* [Instructions to follow] Print the entries once more, unchanged.

* [Data for the task]
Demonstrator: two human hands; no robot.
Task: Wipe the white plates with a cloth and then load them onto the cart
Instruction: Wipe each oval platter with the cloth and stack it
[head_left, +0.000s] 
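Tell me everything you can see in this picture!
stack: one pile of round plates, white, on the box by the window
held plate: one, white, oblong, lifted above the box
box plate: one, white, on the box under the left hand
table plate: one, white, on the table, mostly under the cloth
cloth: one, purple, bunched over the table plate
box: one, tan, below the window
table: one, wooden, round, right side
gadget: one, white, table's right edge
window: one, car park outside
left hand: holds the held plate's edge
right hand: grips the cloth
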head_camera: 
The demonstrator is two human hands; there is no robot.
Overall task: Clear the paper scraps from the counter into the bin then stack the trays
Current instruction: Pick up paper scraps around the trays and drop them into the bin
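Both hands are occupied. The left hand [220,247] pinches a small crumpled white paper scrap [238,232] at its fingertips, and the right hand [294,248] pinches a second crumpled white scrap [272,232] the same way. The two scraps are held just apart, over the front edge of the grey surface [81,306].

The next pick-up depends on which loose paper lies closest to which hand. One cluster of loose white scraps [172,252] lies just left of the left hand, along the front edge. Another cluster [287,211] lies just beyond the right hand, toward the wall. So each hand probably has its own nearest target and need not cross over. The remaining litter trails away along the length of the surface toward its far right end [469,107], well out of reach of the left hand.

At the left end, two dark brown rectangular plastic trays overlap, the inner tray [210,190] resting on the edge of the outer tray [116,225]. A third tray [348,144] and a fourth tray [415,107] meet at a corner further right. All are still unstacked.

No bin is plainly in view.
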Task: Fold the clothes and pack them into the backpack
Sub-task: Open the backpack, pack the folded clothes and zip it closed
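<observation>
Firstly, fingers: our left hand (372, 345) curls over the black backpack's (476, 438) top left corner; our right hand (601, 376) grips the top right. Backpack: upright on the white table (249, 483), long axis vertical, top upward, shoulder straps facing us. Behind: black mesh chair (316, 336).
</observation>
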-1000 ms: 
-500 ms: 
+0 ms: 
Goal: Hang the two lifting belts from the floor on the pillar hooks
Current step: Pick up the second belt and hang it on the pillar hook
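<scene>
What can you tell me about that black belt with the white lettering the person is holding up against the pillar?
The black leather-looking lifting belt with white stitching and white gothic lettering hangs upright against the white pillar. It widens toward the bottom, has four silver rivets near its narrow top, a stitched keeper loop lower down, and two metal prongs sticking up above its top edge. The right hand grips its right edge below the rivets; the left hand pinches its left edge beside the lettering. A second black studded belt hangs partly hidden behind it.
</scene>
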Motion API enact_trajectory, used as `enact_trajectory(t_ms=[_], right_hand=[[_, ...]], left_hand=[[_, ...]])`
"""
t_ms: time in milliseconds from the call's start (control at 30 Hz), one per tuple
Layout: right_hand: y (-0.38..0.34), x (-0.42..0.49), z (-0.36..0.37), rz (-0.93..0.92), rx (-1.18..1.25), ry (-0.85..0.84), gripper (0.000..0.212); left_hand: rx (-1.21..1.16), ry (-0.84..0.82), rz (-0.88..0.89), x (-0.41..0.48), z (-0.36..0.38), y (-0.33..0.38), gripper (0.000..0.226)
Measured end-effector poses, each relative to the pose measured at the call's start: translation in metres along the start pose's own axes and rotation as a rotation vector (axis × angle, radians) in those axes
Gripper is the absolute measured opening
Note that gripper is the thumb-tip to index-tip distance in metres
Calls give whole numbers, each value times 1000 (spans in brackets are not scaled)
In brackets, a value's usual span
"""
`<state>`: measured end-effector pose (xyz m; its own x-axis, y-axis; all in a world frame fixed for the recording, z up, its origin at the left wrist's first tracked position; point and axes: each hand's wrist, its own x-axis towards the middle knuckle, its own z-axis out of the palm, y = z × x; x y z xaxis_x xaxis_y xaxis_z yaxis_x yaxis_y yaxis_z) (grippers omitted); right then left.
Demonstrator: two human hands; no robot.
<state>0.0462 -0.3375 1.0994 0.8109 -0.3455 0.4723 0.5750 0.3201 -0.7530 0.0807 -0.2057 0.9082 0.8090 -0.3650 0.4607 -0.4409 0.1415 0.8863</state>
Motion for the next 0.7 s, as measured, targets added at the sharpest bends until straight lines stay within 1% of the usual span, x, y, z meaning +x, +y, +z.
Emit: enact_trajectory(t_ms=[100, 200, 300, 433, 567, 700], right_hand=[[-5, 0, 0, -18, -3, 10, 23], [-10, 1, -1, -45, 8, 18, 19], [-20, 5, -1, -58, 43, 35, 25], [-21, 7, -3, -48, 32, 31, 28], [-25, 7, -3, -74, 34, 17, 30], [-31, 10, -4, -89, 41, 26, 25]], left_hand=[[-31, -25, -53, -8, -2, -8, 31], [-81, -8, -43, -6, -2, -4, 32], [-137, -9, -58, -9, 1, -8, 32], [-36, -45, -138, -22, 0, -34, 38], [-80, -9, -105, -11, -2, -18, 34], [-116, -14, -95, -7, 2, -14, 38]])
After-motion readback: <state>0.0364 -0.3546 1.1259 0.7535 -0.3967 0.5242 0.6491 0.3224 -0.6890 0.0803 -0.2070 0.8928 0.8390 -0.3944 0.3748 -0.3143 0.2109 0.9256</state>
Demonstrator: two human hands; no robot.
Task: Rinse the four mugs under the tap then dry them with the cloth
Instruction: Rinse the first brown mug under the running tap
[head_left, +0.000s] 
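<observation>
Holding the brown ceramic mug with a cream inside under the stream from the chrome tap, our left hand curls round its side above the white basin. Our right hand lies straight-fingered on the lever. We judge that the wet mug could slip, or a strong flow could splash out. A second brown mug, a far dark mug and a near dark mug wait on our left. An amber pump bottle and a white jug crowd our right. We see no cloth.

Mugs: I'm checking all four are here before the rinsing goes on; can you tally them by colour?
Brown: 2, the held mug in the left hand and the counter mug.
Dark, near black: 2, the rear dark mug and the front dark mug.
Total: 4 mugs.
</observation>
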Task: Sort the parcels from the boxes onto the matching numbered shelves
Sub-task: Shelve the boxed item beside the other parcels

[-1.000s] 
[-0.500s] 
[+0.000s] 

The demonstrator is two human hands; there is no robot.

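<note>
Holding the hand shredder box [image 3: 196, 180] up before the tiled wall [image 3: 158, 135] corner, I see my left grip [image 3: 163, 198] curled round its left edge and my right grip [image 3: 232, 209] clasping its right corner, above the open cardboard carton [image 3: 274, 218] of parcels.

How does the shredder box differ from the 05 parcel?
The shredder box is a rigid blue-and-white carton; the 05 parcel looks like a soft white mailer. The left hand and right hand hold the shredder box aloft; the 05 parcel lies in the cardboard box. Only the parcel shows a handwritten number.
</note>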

* [Response area]
Demonstrator: two human hands; no robot.
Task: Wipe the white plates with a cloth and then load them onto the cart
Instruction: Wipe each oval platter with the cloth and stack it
[head_left, +0.000s] 
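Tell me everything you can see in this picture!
stack: one pile of round plates, white, on the box by the window
held plate: one, white, oblong, lifted above the box
box plate: one, white, on the box under the left hand
table plate: one, white, on the table, mostly under the cloth
cloth: one, purple, bunched over the table plate
box: one, tan, below the window
table: one, wooden, round, right side
gadget: one, white, table's right edge
window: one, car park outside
left hand: holds the held plate's edge
right hand: grips the cloth
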head_camera: 
The demonstrator is two human hands; there is no robot.
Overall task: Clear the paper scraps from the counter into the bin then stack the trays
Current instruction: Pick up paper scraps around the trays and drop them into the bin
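Both hands are occupied. The left hand [220,247] pinches a small crumpled white paper scrap [238,232] at its fingertips, and the right hand [294,248] pinches a second crumpled white scrap [272,232] the same way. The two scraps are held just apart, over the front edge of the grey surface [81,306].

The next pick-up depends on which loose paper lies closest to which hand. One cluster of loose white scraps [172,252] lies just left of the left hand, along the front edge. Another cluster [287,211] lies just beyond the right hand, toward the wall. So each hand probably has its own nearest target and need not cross over. The remaining litter trails away along the length of the surface toward its far right end [469,107], well out of reach of the left hand.

At the left end, two dark brown rectangular plastic trays overlap, the inner tray [210,190] resting on the edge of the outer tray [116,225]. A third tray [348,144] and a fourth tray [415,107] meet at a corner further right. All are still unstacked.

No bin is plainly in view.
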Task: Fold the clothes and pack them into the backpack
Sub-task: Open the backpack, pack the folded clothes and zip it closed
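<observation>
Firstly, fingers: our left hand (372, 345) curls over the black backpack's (476, 438) top left corner; our right hand (601, 376) grips the top right. Backpack: upright on the white table (249, 483), long axis vertical, top upward, shoulder straps facing us. Behind: black mesh chair (316, 336).
</observation>
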-1000 ms: 
-500 ms: 
+0 ms: 
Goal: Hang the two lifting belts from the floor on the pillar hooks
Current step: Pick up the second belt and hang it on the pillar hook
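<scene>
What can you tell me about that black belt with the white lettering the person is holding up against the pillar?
The black leather-looking lifting belt with white stitching and white gothic lettering hangs upright against the white pillar. It widens toward the bottom, has four silver rivets near its narrow top, a stitched keeper loop lower down, and two metal prongs sticking up above its top edge. The right hand grips its right edge below the rivets; the left hand pinches its left edge beside the lettering. A second black studded belt hangs partly hidden behind it.
</scene>
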Motion API enact_trajectory, used as `enact_trajectory(t_ms=[_], right_hand=[[_, ...]], left_hand=[[_, ...]])`
"""
t_ms: time in milliseconds from the call's start (control at 30 Hz), one per tuple
Layout: right_hand: y (-0.38..0.34), x (-0.42..0.49), z (-0.36..0.37), rz (-0.93..0.92), rx (-1.18..1.25), ry (-0.85..0.84), gripper (0.000..0.212); left_hand: rx (-1.21..1.16), ry (-0.84..0.82), rz (-0.88..0.89), x (-0.41..0.48), z (-0.36..0.38), y (-0.33..0.38), gripper (0.000..0.226)
Measured end-effector poses, each relative to the pose measured at the call's start: translation in metres along the start pose's own axes and rotation as a rotation vector (axis × angle, radians) in those axes
Gripper is the absolute measured opening
Note that gripper is the thumb-tip to index-tip distance in metres
Calls give whole numbers, each value times 1000 (spans in brackets are not scaled)
In brackets, a value's usual span
"""
`<state>`: measured end-effector pose (xyz m; its own x-axis, y-axis; all in a world frame fixed for the recording, z up, its origin at the left wrist's first tracked position; point and axes: each hand's wrist, its own x-axis towards the middle knuckle, its own z-axis out of the palm, y = z × x; x y z xaxis_x xaxis_y xaxis_z yaxis_x yaxis_y yaxis_z) (grippers omitted); right then left.
Demonstrator: two human hands; no robot.
<state>0.0462 -0.3375 1.0994 0.8109 -0.3455 0.4723 0.5750 0.3201 -0.7530 0.0807 -0.2057 0.9082 0.8090 -0.3650 0.4607 -0.4409 0.1415 0.8863</state>
Motion for the next 0.7 s, as measured, targets added at the sharpest bends until straight lines stay within 1% of the usual span, x, y, z meaning +x, +y, +z.
Emit: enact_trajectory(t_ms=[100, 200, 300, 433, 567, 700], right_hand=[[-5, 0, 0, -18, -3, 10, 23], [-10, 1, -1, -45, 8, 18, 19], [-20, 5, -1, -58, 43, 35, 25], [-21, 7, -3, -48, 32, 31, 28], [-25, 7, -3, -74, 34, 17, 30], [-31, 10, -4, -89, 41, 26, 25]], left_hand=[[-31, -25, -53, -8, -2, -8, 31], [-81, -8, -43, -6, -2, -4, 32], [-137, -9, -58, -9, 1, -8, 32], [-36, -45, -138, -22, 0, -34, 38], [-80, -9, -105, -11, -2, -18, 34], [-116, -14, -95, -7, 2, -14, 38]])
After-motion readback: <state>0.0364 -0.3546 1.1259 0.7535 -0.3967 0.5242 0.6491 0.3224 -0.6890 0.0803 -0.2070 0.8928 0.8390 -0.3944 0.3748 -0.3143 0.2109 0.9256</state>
Demonstrator: two human hands; no robot.
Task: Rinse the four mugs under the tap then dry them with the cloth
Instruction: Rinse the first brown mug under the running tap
[head_left, +0.000s] 
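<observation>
Holding the brown ceramic mug with a cream inside under the stream from the chrome tap, our left hand curls round its side above the white basin. Our right hand lies straight-fingered on the lever. We judge that the wet mug could slip, or a strong flow could splash out. A second brown mug, a far dark mug and a near dark mug wait on our left. An amber pump bottle and a white jug crowd our right. We see no cloth.

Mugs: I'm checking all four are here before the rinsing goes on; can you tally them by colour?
Brown: 2, the held mug in the left hand and the counter mug.
Dark, near black: 2, the rear dark mug and the front dark mug.
Total: 4 mugs.
</observation>
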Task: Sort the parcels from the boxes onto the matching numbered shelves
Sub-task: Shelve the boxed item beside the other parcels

[-1.000s] 
[-0.500s] 
[+0.000s] 

The demonstrator is two human hands; there is no robot.

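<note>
Holding the hand shredder box [image 3: 196, 180] up before the tiled wall [image 3: 158, 135] corner, I see my left grip [image 3: 163, 198] curled round its left edge and my right grip [image 3: 232, 209] clasping its right corner, above the open cardboard carton [image 3: 274, 218] of parcels.

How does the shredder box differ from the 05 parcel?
The shredder box is a rigid blue-and-white carton; the 05 parcel looks like a soft white mailer. The left hand and right hand hold the shredder box aloft; the 05 parcel lies in the cardboard box. Only the parcel shows a handwritten number.
</note>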

What was produced is the complete output.